**EXTRACTED DATA:**
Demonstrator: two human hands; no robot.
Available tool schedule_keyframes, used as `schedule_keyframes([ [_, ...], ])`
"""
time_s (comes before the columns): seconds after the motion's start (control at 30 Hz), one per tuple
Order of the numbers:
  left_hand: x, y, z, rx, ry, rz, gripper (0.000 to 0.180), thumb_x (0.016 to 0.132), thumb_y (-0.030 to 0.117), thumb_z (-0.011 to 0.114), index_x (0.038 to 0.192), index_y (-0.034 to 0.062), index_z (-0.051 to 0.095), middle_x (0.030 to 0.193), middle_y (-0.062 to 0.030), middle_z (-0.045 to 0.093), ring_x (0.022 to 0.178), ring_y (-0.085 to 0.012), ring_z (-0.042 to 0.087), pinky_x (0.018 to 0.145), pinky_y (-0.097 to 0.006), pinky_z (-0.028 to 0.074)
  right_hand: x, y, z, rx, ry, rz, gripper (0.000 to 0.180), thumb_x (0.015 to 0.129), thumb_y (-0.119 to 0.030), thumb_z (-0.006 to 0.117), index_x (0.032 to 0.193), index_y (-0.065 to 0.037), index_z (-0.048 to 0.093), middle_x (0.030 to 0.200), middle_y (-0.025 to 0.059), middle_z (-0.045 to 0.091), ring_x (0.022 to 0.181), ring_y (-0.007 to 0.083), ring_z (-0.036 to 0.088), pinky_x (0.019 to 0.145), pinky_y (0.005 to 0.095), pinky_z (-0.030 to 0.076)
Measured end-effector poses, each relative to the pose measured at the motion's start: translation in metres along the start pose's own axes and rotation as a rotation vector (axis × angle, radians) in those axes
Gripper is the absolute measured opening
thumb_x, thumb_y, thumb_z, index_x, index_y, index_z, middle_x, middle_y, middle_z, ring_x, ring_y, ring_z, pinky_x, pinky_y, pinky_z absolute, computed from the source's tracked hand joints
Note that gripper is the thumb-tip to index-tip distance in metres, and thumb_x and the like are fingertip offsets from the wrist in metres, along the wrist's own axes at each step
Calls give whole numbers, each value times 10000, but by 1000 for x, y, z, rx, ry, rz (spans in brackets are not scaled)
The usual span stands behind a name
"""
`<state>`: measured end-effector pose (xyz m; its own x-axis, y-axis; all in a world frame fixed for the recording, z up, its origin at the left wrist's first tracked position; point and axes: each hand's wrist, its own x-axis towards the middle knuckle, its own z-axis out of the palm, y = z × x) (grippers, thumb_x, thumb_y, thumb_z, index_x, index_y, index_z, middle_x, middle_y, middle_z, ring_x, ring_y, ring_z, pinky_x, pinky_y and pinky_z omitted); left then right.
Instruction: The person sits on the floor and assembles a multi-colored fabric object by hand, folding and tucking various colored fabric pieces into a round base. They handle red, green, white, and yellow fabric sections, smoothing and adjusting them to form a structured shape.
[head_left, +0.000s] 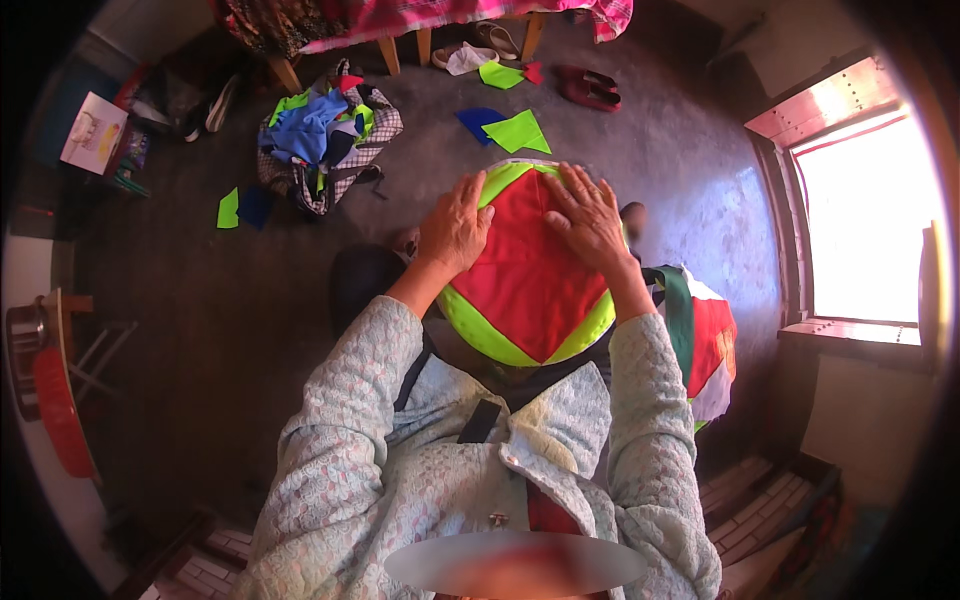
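Note:
A round padded cloth piece (525, 275), red in the middle with bright yellow-green edges, lies across my lap. My left hand (455, 232) rests flat on its left upper edge, fingers spread over the red and green cloth. My right hand (588, 218) presses flat on its upper right part, fingers pointing away from me. Neither hand grips anything; both lie palm down on the cloth.
A second red, white and green cloth piece (705, 345) lies at my right. A heap of coloured fabric scraps (325, 135) sits on the dark floor ahead, with loose green (517, 132) and blue (478, 120) scraps, shoes (588, 87) and wooden bed legs (390, 52) beyond. A bright window (865, 215) is at the right.

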<state>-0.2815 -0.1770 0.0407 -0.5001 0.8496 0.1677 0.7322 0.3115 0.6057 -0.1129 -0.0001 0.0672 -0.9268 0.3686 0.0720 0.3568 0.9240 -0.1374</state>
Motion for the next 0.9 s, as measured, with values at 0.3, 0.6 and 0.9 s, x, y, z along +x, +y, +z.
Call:
schedule_keyframes([
  [0.3,3,4,-2,21,-13,-15,513,970,285,481,1422,62,381,1385,-189,481,1171,-408,520,972,-460,449,-71,60,14,821,13,456,585,1015,-433,389,1521,-158,287,1537,157,323,1418,301,323,1123,353,298],
  [0.6,4,-3,5,82,93,48,511,934,275,549,1384,67,424,1307,-145,526,1047,-373,586,870,-454,507,-133,14,22,586,380,561,595,973,-383,486,1476,-91,362,1542,148,318,1439,291,289,1158,395,209],
  [0.9,3,-1,-2,42,1,8,529,957,302,500,1423,78,388,1384,-175,482,1193,-380,517,969,-448,454,-114,-24,9,27,125,223,584,933,-506,506,1459,-265,428,1581,77,266,1465,270,222,1163,532,109],
])
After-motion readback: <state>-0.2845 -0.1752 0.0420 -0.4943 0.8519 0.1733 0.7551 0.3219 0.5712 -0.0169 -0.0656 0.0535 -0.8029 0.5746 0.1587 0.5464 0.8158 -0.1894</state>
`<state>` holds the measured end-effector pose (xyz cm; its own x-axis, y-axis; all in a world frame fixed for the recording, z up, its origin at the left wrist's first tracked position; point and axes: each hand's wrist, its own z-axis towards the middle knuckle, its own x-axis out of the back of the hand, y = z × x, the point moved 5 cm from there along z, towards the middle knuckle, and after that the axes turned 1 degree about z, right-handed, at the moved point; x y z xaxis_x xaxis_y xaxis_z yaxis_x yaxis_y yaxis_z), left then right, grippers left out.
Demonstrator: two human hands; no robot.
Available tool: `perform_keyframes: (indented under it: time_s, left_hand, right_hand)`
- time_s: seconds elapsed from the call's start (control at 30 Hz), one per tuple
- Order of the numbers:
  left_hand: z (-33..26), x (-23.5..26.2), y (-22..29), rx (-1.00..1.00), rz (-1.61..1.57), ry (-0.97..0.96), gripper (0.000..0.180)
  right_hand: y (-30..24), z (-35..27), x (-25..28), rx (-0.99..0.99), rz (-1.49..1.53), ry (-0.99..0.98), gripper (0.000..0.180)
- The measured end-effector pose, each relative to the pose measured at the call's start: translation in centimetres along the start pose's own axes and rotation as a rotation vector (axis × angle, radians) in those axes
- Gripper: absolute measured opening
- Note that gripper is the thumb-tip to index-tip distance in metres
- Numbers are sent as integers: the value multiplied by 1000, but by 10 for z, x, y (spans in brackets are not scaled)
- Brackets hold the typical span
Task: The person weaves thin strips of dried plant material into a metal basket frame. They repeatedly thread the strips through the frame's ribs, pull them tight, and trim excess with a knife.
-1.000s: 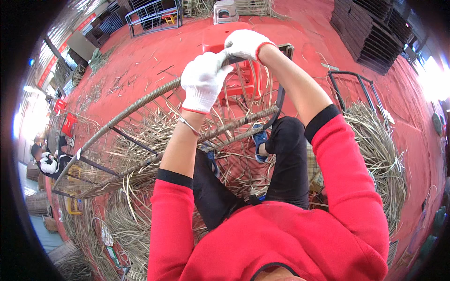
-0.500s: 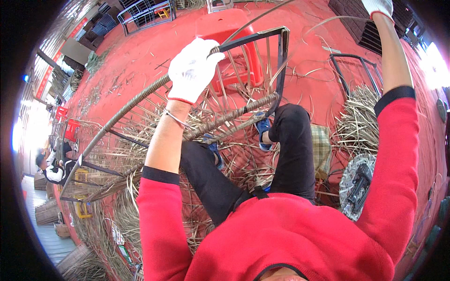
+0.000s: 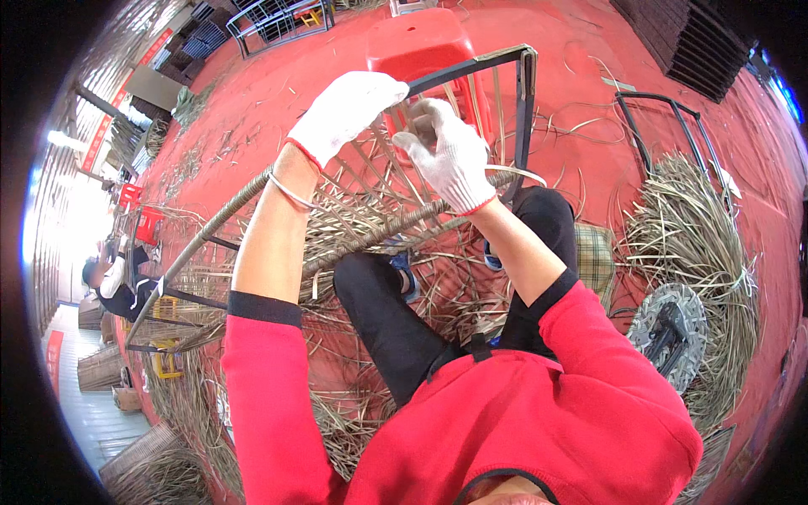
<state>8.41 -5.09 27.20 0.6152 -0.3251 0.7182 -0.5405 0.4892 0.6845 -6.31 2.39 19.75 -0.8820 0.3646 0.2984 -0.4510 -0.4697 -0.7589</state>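
Now rattan strip [image 3: 513,172] between right-hand fingers [image 3: 421,143]

The right hand [image 3: 450,160], flung high and away half a second ago, is coming back down to the metal frame [image 3: 471,66], closing in just beside the left hand [image 3: 345,114]. The left hand is sliding along the frame's bar toward its corner. A pale strand [image 3: 518,172] is now trailing under the right palm.
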Motion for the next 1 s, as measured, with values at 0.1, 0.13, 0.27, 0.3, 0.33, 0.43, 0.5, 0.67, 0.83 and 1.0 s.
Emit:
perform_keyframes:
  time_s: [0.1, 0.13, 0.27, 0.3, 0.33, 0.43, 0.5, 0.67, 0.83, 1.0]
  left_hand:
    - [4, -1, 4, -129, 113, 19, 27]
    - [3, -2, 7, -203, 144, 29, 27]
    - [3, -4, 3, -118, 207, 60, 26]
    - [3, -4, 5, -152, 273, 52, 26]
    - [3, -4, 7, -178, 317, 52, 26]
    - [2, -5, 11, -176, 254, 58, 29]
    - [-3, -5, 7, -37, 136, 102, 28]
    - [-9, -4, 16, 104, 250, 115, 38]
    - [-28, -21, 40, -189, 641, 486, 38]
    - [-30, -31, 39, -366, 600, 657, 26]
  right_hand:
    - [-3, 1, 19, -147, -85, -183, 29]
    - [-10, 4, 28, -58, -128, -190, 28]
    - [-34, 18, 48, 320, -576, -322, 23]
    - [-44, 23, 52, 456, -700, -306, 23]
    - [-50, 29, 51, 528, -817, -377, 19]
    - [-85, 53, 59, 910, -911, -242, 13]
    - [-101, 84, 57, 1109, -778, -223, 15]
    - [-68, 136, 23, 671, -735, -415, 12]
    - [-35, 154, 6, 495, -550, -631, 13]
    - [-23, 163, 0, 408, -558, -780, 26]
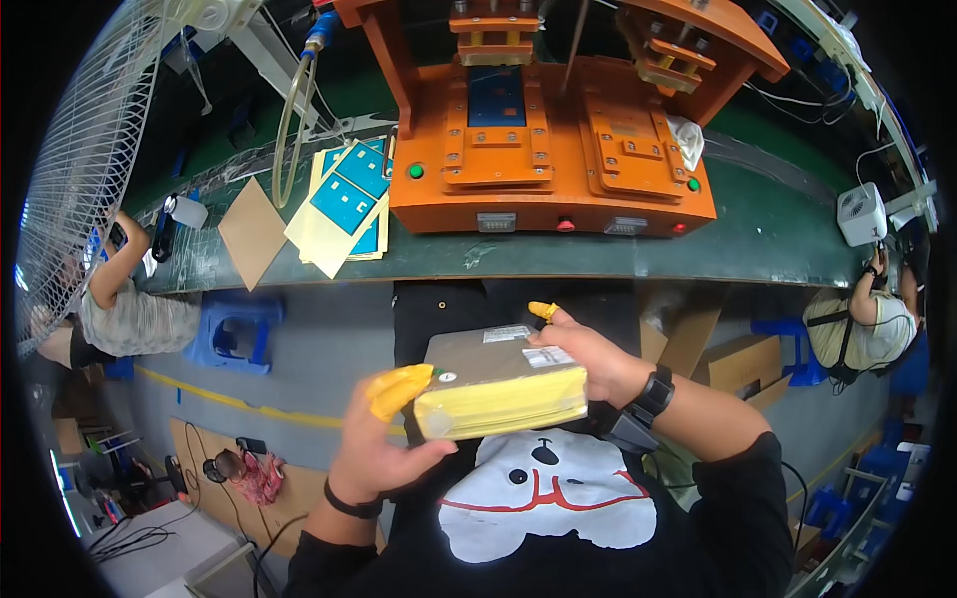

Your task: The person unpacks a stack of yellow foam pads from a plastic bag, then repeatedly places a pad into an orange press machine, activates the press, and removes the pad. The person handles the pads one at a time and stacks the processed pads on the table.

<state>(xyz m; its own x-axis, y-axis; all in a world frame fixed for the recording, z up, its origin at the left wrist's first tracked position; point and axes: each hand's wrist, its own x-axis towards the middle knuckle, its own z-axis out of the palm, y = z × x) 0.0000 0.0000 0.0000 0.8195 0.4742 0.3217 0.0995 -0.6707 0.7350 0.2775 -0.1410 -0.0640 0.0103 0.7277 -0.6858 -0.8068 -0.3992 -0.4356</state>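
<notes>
A thick stack of yellow sheets in a clear wrapper [495, 383], with a grey top sheet and white labels, is held over my lap. My left hand [384, 448] grips its near left corner, with yellow finger cots on the fingertips. My right hand [588, 356] holds the stack's right side from above, one yellow-capped finger raised, a black watch on the wrist. I wear a black shirt with a white cartoon face.
An orange press machine [553, 149] stands on the green workbench [768, 239]. Blue and yellow sheets [344, 204] and a brown card [251, 231] lie left of it. A fan guard [90, 169] stands left. A blue stool [236, 332] and cardboard boxes [743, 364] are below. Seated people are on either side.
</notes>
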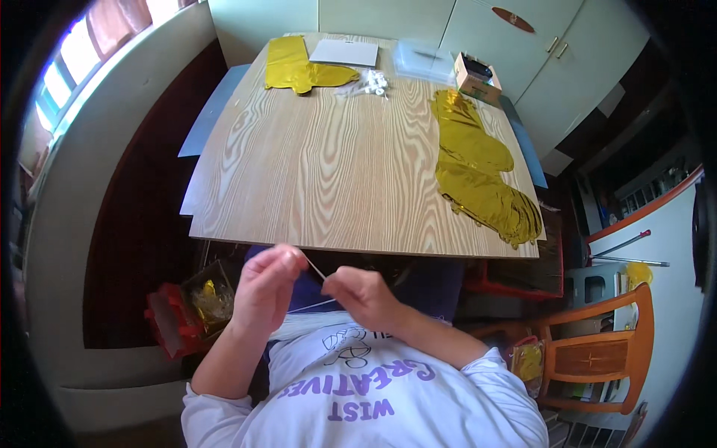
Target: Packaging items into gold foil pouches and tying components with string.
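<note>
Thin white strand (pixel 314 266): spans the short gap between the two hands, in front of the near table edge and above the lap. Runs straight, slanting down from left to right. Left hand (pixel 267 284): thumb and fingers pinched closed on the upper end. Right hand (pixel 364 295): fingers curled closed at the lower end; exact finger contact hidden. A pale line (pixel 310 305) shows below the hands; cannot tell if it is the same strand.

Beyond: wood-grain table (pixel 321 164). Gold foil pile (pixel 474 149) lies flat along its right side. At the far edge, left to right: gold foil piece (pixel 285 63), white flat box (pixel 343 54), clear bag of white pieces (pixel 367 84) just nearer, clear plastic tray (pixel 422 61), small carton (pixel 478 82).
</note>
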A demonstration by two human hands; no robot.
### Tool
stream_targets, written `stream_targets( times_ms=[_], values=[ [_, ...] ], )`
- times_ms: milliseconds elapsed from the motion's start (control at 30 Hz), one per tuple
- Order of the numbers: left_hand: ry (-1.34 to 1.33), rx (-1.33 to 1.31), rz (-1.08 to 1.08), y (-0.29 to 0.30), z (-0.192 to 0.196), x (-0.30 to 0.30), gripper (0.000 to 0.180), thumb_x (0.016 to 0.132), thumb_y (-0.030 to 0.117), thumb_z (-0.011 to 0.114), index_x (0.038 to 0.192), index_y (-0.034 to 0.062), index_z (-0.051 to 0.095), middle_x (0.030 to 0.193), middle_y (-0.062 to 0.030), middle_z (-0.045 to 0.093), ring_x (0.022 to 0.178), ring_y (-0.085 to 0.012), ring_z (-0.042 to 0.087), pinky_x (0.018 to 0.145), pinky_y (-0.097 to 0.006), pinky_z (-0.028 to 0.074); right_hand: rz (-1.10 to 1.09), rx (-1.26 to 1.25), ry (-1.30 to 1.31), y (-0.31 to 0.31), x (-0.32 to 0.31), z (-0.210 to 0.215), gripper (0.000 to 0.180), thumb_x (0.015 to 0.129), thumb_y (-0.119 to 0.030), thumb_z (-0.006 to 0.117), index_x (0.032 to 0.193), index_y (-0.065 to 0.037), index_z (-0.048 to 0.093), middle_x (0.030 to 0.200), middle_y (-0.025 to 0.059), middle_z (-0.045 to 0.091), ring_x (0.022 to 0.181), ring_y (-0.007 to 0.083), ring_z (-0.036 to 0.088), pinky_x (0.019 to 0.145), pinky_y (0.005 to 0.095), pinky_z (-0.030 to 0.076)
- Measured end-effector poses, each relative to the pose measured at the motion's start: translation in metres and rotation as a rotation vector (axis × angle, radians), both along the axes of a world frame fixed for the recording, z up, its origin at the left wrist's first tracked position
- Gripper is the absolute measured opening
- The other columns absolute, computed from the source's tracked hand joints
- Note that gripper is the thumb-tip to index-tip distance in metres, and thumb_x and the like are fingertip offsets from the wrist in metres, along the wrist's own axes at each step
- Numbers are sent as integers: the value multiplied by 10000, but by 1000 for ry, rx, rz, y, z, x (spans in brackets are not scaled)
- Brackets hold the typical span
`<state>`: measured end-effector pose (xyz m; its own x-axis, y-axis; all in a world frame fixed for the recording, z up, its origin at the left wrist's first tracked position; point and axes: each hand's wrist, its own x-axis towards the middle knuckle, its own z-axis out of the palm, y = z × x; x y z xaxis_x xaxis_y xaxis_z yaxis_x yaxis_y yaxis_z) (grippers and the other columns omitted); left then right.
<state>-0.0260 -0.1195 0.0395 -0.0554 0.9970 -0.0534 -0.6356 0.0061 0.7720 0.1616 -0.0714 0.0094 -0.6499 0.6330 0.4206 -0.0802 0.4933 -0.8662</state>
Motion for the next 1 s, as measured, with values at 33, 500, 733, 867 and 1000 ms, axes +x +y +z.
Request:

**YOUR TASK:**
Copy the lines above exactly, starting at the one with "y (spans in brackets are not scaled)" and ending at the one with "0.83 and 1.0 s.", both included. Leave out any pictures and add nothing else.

**OUTPUT BELOW:**
- Numbers are sent as integers: the value multiplied by 1000, but by 10 for z, x, y (spans in brackets are not scaled)
- Brackets hold the typical span
Task: The person weaves thin strips of dried plant material into a metal basket frame. They repeatedly thread the strips through the frame's ribs, pull them tight, and trim excess with a knife.
-1.000s: 
-0.500s: 
+0.000s: 
<state>8.41 -5.09 27.20 0.6152 -0.3251 0.7182 -0.5405 0.4892 0.6845 -6.31 2.39 19.75 -0.8820 0.3646 0.2984 -0.4510 -0.4697 -0.7589</state>
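Now rattan strip [image 3: 513,172] between right-hand fingers [image 3: 421,143]

The right hand [image 3: 450,160], flung high and away half a second ago, is coming back down to the metal frame [image 3: 471,66], closing in just beside the left hand [image 3: 345,114]. The left hand is sliding along the frame's bar toward its corner. A pale strand [image 3: 518,172] is now trailing under the right palm.
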Motion for the next 1 s, as measured, with values at 0.1, 0.13, 0.27, 0.3, 0.33, 0.43, 0.5, 0.67, 0.83 and 1.0 s.

Nothing further is needed for the answer.